TABLE 2.
| TM orientation | Surface orientation | |
|---|---|---|
| ΔGtot* (kT) | −10.2 ± 5.6 | −7.4 ± 13.4 |
| ΔGcon† (kT) | −5.4 ± 5.6 | −3.3 ± 11.6 |
| ΔE‡ (kT) | −35 ± 5 | −14.4 ± 9.6 |
| −TΔScon§ (k) | 29.6 ± 2.6 | 11.1 ± 6.6 |
| ΔGSIL¶ (kT) | −7.6 ± 0.1 | −4.3 ± 2.5 |
| ΔGSIL_b‖ (kT) | 8.35 ± 0.12 | 3.5 ± 1.2 |
| ΔGSIL_s** (kT) | −15.91 ± 0.01 | −7.8 ± 3.7 |
| ΔGdef†† (kT) | 2.8 ± 0.06 | 0.2 ± 0.2 |
| 〈z〉‡‡ (Å) | 11.53 ± 0.04 | 15.4 ± 0.4 |
| abs(zc)§§ (Å) | 1.6 ± 0.2 | 24.6 ± 3.2 |
| 〈θ〉¶¶ (°) | 13.95 ± 0.3 | 86 ± 3.2 |
Thermodynamic parameters for the membrane association of M2δ in TM and surface orientations.
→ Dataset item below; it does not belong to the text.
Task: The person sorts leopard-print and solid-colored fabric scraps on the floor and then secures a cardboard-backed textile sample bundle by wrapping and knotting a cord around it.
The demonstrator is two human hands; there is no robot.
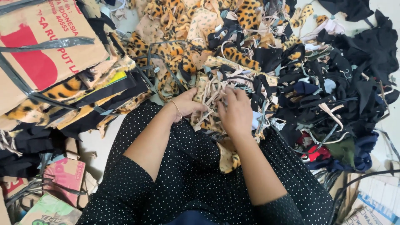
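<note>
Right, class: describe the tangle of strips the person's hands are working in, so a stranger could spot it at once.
Start at the big heap of fabric scraps on the floor. At its near edge, the left hand and right hand meet in a bundle of beige strips. Unlike the leopard-print scraps and black scraps around it, it is plain, pale and stringy.

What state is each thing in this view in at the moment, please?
Left hand: gripping the beige strips.
Right hand: fingers pinching the beige strips.
Beige strips: tangled, held between both hands.
Scrap pile: heaped, loose.
Cardboard box: strapped shut.
</note>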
The values represent the average obtained after equilibration.
Total free energy (ΔGtot).
ΔGcon = ΔE − TΔScon.
Internal energy, calculated with reference to 〈Eaq〉 = 49 kT.
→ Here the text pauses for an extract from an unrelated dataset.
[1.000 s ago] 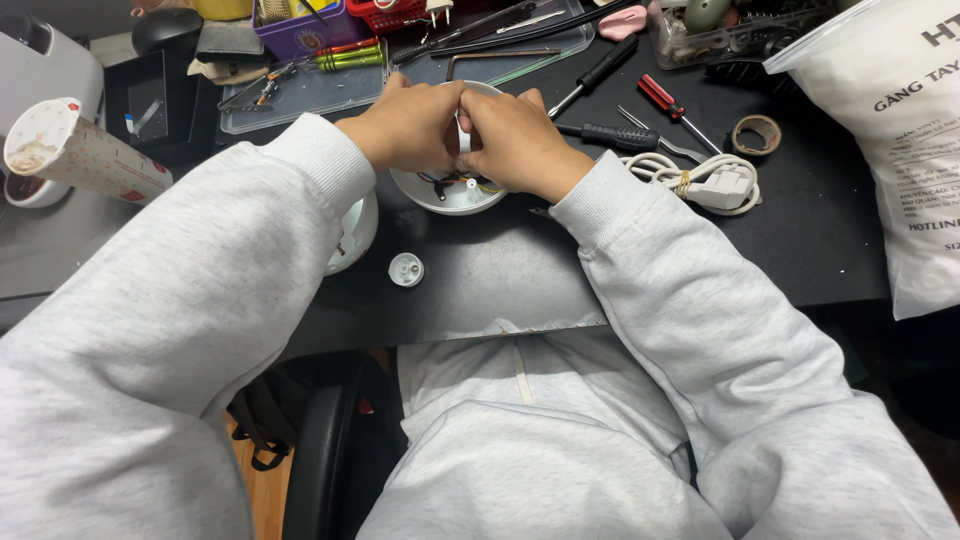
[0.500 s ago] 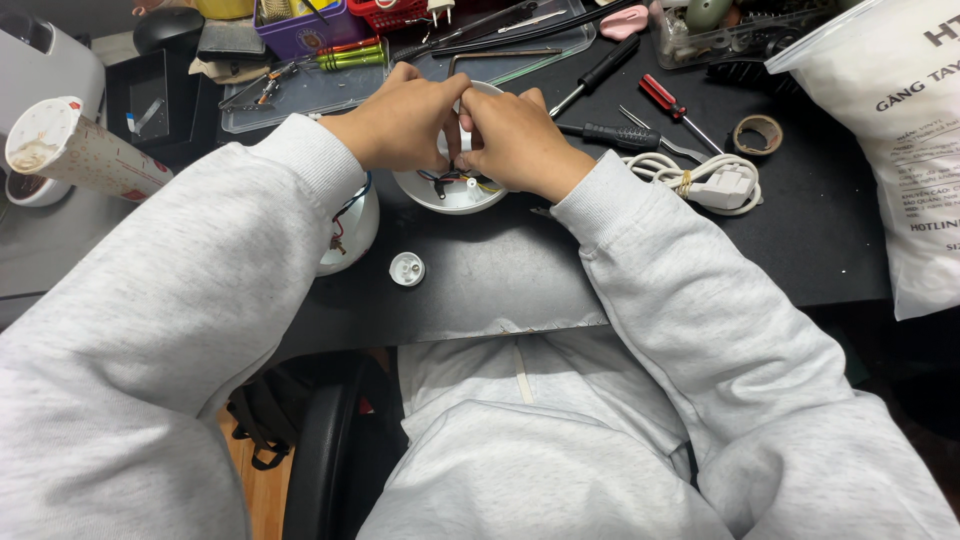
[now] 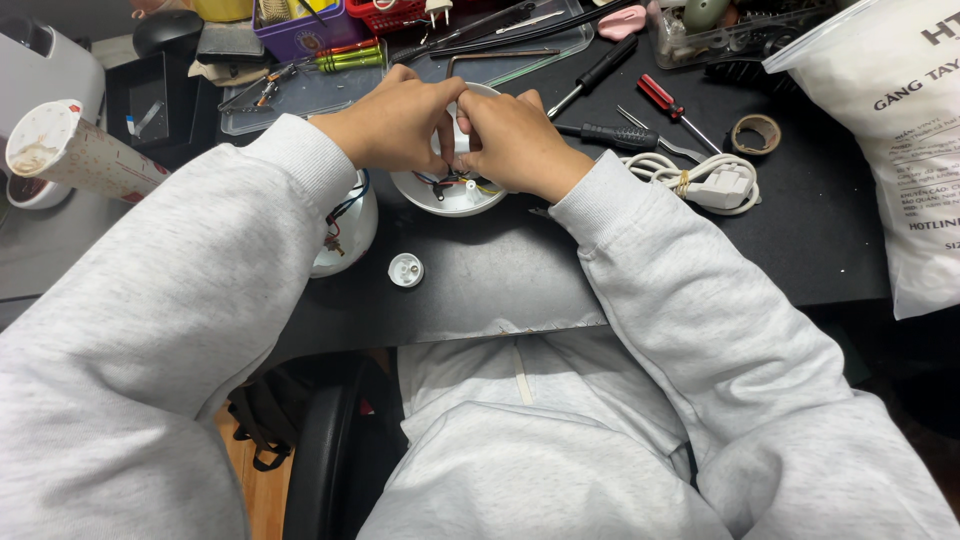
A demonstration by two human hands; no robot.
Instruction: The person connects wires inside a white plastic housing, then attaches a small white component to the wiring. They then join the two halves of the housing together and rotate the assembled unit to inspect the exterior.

The conformational entropy component.
Total external free energy, including peptide solvation and immobilization and lipid perturbation effects: ΔGSIL = ΔGsol + ΔGimm + ΔGlip.
Backbone external free energy.
Sidechain external free energy.
Membrane deformation free energy.
The width of a monolayer.
Absolute value of the z-coordinate of the centroid of the chain; midplane of the membrane is at z = 0.
The projection angle of the peptide's end-to-end distance vector r and the membrane normal z. The values in parentheses depict the standard deviation of different runs for given case.